Work required: Set down, please, exactly the lines below that run from the line with "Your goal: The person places" to the line with "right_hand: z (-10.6", both lines included.

########################################

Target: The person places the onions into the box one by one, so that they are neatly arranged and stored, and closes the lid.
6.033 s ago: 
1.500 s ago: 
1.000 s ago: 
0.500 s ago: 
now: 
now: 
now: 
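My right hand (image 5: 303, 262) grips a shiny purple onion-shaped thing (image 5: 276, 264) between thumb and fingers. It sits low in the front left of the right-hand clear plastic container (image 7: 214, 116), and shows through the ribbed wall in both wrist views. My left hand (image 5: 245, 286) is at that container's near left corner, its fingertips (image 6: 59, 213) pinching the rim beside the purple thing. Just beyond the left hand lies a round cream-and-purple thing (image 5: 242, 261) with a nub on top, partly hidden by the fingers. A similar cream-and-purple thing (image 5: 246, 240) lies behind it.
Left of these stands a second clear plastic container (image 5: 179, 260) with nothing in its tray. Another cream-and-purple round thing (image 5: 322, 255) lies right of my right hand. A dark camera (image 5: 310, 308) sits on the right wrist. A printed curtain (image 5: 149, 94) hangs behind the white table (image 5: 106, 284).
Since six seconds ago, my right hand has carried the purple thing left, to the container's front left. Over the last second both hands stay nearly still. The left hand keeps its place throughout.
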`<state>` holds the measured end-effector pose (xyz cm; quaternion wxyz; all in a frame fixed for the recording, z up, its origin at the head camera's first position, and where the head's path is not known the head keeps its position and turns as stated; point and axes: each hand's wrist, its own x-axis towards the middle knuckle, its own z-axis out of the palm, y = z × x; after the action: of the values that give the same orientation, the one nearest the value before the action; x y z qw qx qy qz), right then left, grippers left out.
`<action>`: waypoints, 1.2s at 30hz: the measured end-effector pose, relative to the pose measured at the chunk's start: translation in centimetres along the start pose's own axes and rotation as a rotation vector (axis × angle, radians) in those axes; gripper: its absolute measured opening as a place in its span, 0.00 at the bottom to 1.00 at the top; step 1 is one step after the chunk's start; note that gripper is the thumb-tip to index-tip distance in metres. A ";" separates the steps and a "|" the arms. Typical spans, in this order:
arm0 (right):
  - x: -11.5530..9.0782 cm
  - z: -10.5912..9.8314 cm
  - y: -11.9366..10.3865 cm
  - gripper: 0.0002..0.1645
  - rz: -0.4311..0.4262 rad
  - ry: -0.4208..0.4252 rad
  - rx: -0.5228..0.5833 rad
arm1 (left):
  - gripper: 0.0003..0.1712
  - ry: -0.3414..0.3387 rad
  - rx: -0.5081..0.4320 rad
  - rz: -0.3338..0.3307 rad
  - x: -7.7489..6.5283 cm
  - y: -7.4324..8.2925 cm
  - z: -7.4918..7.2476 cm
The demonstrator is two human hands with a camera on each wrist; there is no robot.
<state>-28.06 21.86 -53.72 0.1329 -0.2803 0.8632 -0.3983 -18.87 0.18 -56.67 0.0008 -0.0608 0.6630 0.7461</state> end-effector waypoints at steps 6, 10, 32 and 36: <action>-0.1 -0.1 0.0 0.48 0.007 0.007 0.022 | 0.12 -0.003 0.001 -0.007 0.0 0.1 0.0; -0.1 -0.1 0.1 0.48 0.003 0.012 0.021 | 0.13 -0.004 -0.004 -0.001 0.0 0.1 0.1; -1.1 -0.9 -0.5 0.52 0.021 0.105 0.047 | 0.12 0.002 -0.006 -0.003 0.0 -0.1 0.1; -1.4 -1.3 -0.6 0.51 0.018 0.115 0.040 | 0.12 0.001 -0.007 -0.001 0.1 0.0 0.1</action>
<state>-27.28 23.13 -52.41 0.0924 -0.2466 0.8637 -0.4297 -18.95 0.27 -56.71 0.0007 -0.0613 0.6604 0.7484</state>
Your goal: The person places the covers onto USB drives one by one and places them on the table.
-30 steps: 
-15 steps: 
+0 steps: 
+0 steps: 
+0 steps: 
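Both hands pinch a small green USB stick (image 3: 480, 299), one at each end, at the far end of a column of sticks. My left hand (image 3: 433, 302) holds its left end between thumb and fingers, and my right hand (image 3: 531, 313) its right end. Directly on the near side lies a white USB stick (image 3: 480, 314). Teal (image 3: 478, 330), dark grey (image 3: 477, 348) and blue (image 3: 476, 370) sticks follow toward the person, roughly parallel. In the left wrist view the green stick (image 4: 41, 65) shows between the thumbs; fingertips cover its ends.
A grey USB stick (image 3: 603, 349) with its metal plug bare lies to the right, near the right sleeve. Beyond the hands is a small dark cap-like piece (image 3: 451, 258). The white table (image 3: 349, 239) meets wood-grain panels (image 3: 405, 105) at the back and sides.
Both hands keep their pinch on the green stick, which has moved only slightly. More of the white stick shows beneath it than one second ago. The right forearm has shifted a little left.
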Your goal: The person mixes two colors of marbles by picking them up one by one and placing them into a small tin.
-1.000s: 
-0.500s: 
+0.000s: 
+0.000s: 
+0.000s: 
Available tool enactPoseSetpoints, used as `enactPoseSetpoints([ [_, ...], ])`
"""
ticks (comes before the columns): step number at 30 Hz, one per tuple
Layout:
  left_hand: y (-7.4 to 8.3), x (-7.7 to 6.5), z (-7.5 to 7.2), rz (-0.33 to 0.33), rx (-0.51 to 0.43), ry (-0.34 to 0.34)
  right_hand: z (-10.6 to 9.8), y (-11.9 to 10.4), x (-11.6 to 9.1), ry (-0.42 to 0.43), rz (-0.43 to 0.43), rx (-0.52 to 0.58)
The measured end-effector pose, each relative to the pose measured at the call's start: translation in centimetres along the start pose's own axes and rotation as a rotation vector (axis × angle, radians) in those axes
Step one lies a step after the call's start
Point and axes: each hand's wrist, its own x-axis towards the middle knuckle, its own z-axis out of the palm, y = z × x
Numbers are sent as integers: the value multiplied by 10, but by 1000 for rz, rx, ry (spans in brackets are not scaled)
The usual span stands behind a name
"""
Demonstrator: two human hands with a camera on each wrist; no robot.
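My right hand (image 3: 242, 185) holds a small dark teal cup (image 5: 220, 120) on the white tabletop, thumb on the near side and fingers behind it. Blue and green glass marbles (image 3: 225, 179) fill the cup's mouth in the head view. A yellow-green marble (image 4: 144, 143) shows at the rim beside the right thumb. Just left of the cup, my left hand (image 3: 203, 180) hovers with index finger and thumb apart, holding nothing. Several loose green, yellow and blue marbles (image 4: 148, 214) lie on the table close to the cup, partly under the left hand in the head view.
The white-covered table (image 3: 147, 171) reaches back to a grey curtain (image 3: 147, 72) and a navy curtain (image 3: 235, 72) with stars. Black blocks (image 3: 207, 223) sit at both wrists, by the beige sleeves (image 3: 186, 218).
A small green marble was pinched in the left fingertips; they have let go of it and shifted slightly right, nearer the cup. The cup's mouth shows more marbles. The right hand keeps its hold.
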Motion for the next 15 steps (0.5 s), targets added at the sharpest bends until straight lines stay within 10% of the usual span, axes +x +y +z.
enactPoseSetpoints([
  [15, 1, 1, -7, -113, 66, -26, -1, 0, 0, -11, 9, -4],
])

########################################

Exercise output:
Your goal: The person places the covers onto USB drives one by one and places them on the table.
-30 steps: 
-15 steps: 
+0 steps: 
+0 steps: 
+0 steps: 
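Both hands pinch a small green USB stick (image 3: 480, 299), one at each end, at the far end of a column of sticks. My left hand (image 3: 433, 302) holds its left end between thumb and fingers, and my right hand (image 3: 531, 313) its right end. Directly on the near side lies a white USB stick (image 3: 480, 314). Teal (image 3: 478, 330), dark grey (image 3: 477, 348) and blue (image 3: 476, 370) sticks follow toward the person, roughly parallel. In the left wrist view the green stick (image 4: 41, 65) shows between the thumbs; fingertips cover its ends.
A grey USB stick (image 3: 603, 349) with its metal plug bare lies to the right, near the right sleeve. Beyond the hands is a small dark cap-like piece (image 3: 451, 258). The white table (image 3: 349, 239) meets wood-grain panels (image 3: 405, 105) at the back and sides.
Both hands keep their pinch on the green stick, which has moved only slightly. More of the white stick shows beneath it than one second ago. The right forearm has shifted a little left.
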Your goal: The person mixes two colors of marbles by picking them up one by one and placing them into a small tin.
-1.000s: 
-0.500s: 
+0.000s: 
+0.000s: 
+0.000s: 
Available tool enactPoseSetpoints, used as `enactPoseSetpoints([ [_, ...], ])`
"""
ticks (comes before the columns): step number at 30 Hz, one per tuple
Layout:
  left_hand: y (-7.4 to 8.3), x (-7.7 to 6.5), z (-7.5 to 7.2), rz (-0.33 to 0.33), rx (-0.51 to 0.43), ry (-0.34 to 0.34)
  right_hand: z (-10.6 to 9.8), y (-11.9 to 10.4), x (-11.6 to 9.1), ry (-0.42 to 0.43), rz (-0.43 to 0.43), rx (-0.52 to 0.58)

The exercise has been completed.